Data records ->
Segment Open

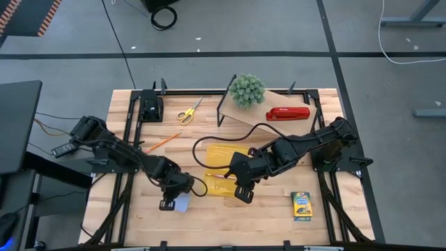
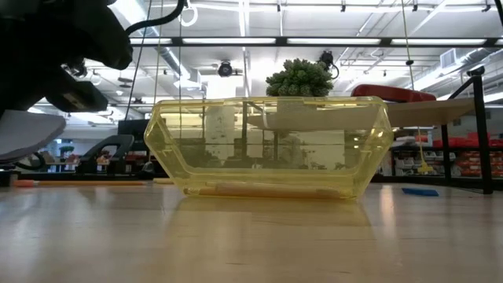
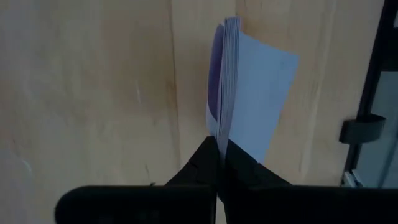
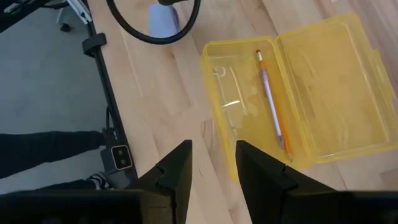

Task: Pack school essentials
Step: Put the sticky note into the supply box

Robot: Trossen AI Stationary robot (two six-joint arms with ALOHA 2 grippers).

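Observation:
My left gripper (image 1: 172, 197) is near the table's near edge, left of centre, shut on the pale blue notepad (image 1: 182, 203), which the left wrist view shows edge-on (image 3: 227, 74). My right gripper (image 4: 213, 168) is open and hovers by the near edge of the open yellow see-through case (image 1: 221, 171), touching nothing. An orange pencil (image 4: 272, 109) lies in the case's tray. The yellow-handled scissors (image 1: 187, 111) and another orange pencil (image 1: 164, 143) lie flat on the far left part of the table. The crayon box (image 1: 302, 206) lies flat near the right front. My left gripper pinches the notepad between its two fingers (image 3: 205, 158) at one edge of the stack (image 3: 222, 127), all its sheets together. The pad stands out past the fingertips with one face turned to each finger. In the low view it seems lifted clear of the table.
A red stapler (image 1: 287, 113) and a round green plant (image 1: 247, 90) sit on a raised shelf at the far side. A black cable (image 1: 209, 143) loops over the table beside the case. Bare wood lies between the case and the near edge.

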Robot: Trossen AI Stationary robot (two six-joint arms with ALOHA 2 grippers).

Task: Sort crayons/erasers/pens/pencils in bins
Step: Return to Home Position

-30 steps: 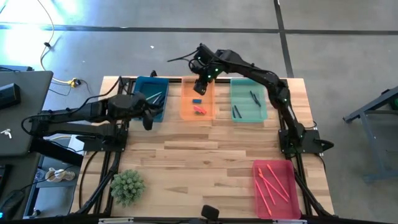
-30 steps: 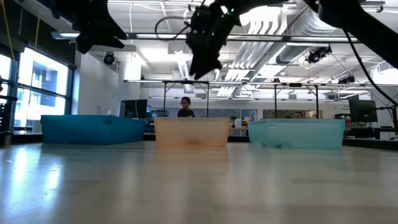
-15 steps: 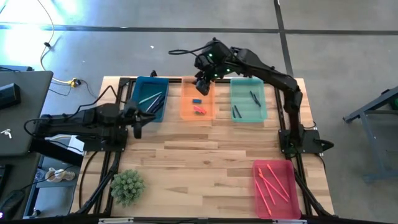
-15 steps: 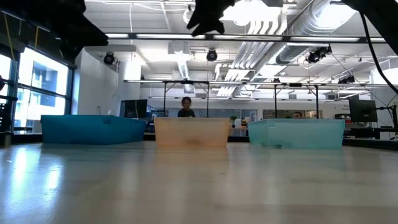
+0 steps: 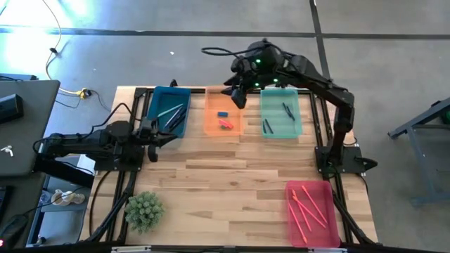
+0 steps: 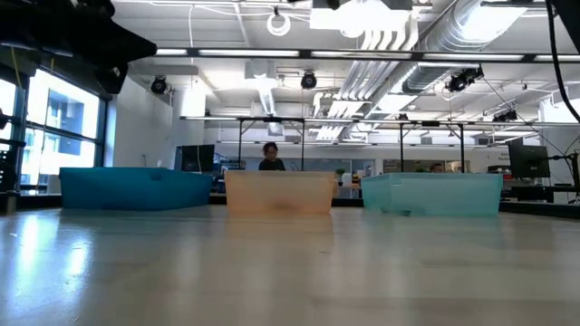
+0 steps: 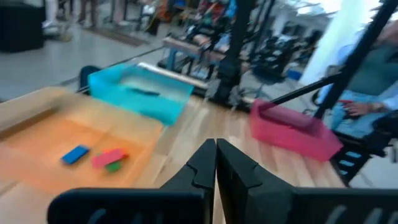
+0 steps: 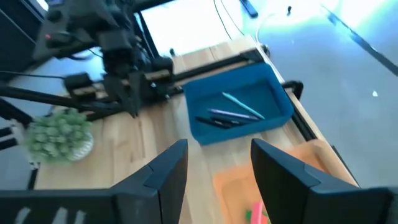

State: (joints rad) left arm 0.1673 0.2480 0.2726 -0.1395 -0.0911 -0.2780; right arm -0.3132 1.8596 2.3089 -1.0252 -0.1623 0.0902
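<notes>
Three erasers lie in the orange bin point(image 5: 223, 112): a blue one point(image 7: 75, 154), a red one point(image 7: 111, 157) and a green one point(image 7: 112, 166). The blue bin point(image 5: 169, 111) holds thin pens point(image 8: 235, 107). Dark sticks lie in the teal bin point(image 5: 281, 112), and pink sticks in the pink bin point(image 5: 313, 213). My left gripper point(image 7: 216, 155) is shut on nothing, low over the table's left part point(image 5: 152, 146), just on the near side of the blue bin. My right gripper point(image 8: 214, 174) hangs open and high above the orange bin's far right corner point(image 5: 238, 95).
A small green plant point(image 5: 144, 211) stands at the near left corner. Blue, orange and teal bins line the far edge point(image 6: 279, 192), and the pink bin is near right. Bare wooden tabletop point(image 5: 232, 183) spreads across the middle. A laptop point(image 5: 21, 126) lies off the table's left.
My left gripper has drawn back from beside the blue bin toward the table's left and near edges. My right gripper has risen from above the orange bin, leaving the top of the low view, and drifted a little toward the right edge.
</notes>
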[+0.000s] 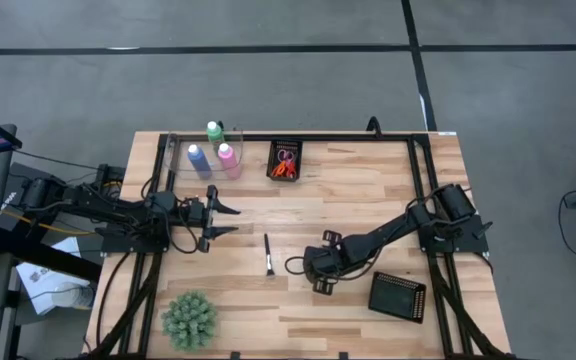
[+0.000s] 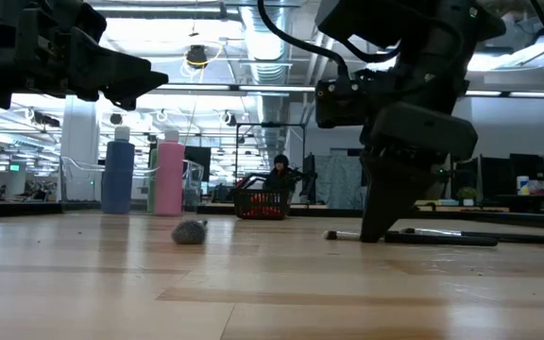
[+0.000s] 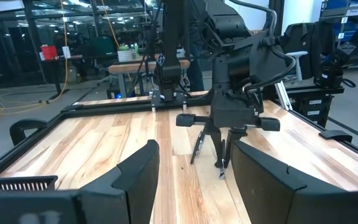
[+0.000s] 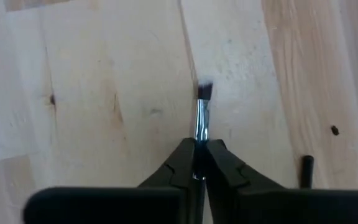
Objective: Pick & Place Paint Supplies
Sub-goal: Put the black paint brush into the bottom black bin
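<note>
The right gripper (image 4: 196, 163) is lowered to the wooden table (image 1: 368, 190), its fingers (image 4: 180, 160) closed tight on a thin brush (image 4: 202, 118) whose silver ferrule and dark bristles lie on the wood. It stands just beside the flat black mesh tray (image 1: 398, 296). A second brush (image 1: 268, 254) lies farther from that tray, toward the left gripper (image 1: 223, 218), which is held above the table with fingers spread wide and, as far as can be judged, nothing between them.

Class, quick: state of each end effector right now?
Left end effector: open, holding nothing.
Right end effector: closed on a brush.
</note>
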Robot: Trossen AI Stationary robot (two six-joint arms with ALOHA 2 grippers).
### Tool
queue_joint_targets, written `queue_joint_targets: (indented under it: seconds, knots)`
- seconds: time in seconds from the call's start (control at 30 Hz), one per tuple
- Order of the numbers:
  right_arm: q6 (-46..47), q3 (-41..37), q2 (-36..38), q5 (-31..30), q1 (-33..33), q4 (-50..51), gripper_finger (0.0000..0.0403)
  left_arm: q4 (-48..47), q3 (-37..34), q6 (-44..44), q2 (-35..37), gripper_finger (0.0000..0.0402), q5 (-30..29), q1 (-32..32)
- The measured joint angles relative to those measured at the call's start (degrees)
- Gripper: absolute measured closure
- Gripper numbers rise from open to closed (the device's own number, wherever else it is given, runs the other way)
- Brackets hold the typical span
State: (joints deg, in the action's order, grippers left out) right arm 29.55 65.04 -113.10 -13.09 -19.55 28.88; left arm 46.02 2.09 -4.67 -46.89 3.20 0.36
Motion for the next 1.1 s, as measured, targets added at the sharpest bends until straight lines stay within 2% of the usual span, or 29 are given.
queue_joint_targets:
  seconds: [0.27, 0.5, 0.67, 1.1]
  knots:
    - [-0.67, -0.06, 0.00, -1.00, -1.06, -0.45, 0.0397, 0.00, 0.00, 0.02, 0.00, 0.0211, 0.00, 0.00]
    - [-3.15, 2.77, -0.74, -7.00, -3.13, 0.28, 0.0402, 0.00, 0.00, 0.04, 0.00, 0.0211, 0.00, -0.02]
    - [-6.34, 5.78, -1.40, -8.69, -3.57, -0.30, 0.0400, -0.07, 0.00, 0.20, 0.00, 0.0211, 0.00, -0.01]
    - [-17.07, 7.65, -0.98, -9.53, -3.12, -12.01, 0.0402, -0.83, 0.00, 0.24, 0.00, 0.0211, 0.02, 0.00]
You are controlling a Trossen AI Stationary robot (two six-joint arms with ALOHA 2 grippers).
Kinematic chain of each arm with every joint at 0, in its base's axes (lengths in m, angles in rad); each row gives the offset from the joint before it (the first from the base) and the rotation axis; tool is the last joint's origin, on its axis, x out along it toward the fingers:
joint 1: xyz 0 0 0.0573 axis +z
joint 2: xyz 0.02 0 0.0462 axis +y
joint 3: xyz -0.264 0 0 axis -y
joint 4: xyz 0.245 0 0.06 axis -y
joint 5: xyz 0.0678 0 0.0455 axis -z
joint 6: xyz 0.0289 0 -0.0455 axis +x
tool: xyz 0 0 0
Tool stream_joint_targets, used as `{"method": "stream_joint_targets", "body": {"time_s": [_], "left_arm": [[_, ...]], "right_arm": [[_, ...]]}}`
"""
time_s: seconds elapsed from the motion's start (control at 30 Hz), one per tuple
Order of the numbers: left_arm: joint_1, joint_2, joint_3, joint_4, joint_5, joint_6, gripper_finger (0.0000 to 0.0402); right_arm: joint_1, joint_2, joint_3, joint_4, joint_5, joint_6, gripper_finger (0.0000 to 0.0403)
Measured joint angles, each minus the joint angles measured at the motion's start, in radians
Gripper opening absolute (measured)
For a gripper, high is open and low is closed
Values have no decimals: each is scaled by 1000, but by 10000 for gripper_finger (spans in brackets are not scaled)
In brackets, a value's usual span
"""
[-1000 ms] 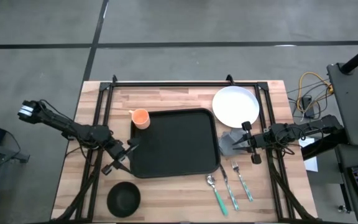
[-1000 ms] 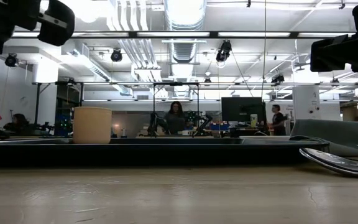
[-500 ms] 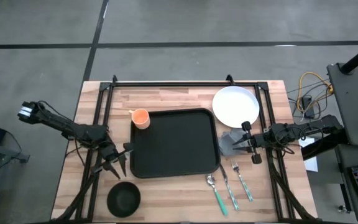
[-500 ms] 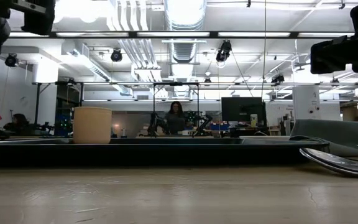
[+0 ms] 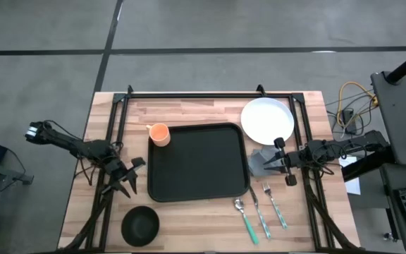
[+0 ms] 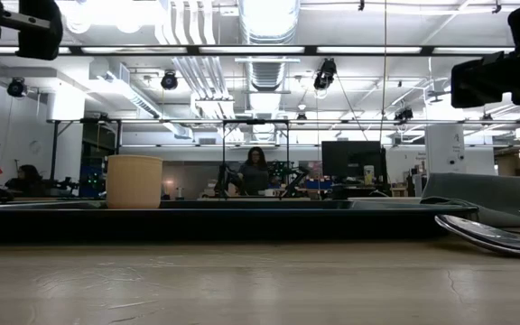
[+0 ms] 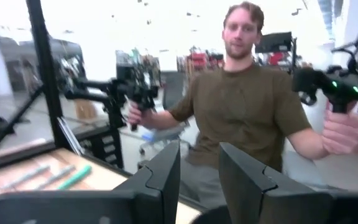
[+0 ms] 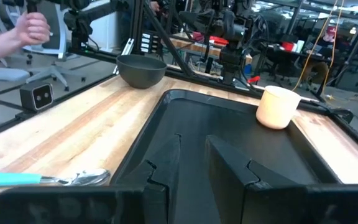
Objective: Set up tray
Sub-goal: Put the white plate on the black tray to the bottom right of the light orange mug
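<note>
The black tray lies flat in the middle of the wooden table; the right wrist view looks along it. My left gripper hovers open just off the tray's left edge, raised and tipped up toward the room. My right gripper hangs above the right edge of the grey napkin, its fingers a narrow gap apart. The napkin rests on the table beside the tray's right edge. An orange cup stands at the tray's far left corner.
A white plate lies far right of the tray. A dark bowl sits at the near left. Green-handled cutlery lies near the tray's near right corner. A person stands beyond the table holding control handles.
My left gripper has drawn back from the tray's left edge toward the table's left and has risen, tipping upward. The tray has stayed where it was.
</note>
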Motion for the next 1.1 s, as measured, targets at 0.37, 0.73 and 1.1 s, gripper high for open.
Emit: {"method": "stream_joint_targets", "body": {"time_s": [0.37, 0.73, 1.1], "left_arm": [[0, -129, -12, -82, -121, 21, 89], [0, -121, -11, -126, -120, -14, 89], [0, -121, -12, -126, -118, -15, 89]], "right_arm": [[0, 0, 0, 158, 0, 71, 68], [0, 4, 0, 178, 167, 18, 68], [0, 55, 0, 141, 407, 77, 120]]}}
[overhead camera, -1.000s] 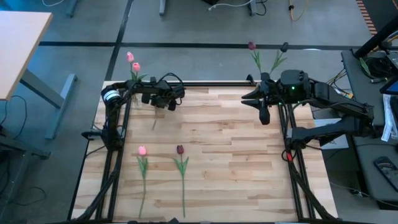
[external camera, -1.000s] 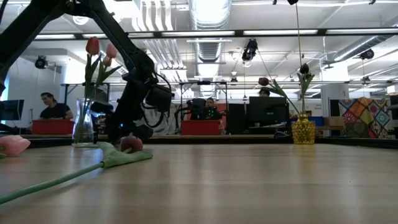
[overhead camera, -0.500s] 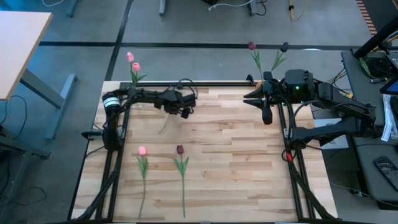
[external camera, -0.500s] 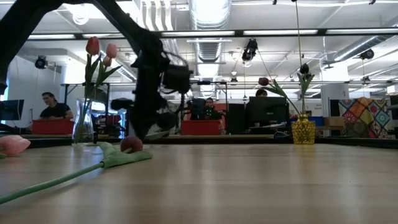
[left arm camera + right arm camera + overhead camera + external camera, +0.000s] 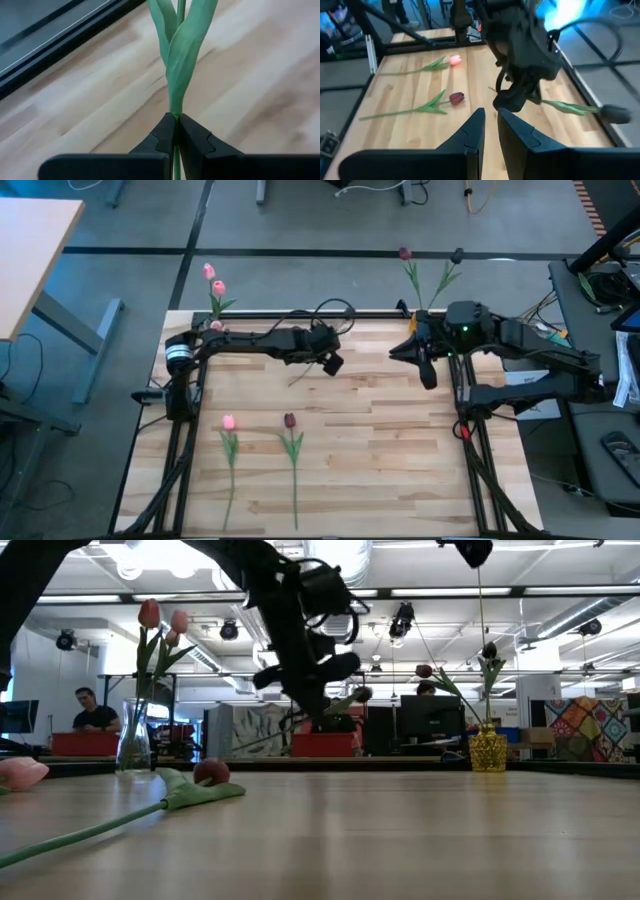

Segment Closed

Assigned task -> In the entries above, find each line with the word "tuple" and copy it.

Answer for the task ->
- seconds: time in seconds from the call's start (control at 30 Hz), one per tuple
time_s: seconds elapsed from the motion's start (control at 30 Hz), one per tuple

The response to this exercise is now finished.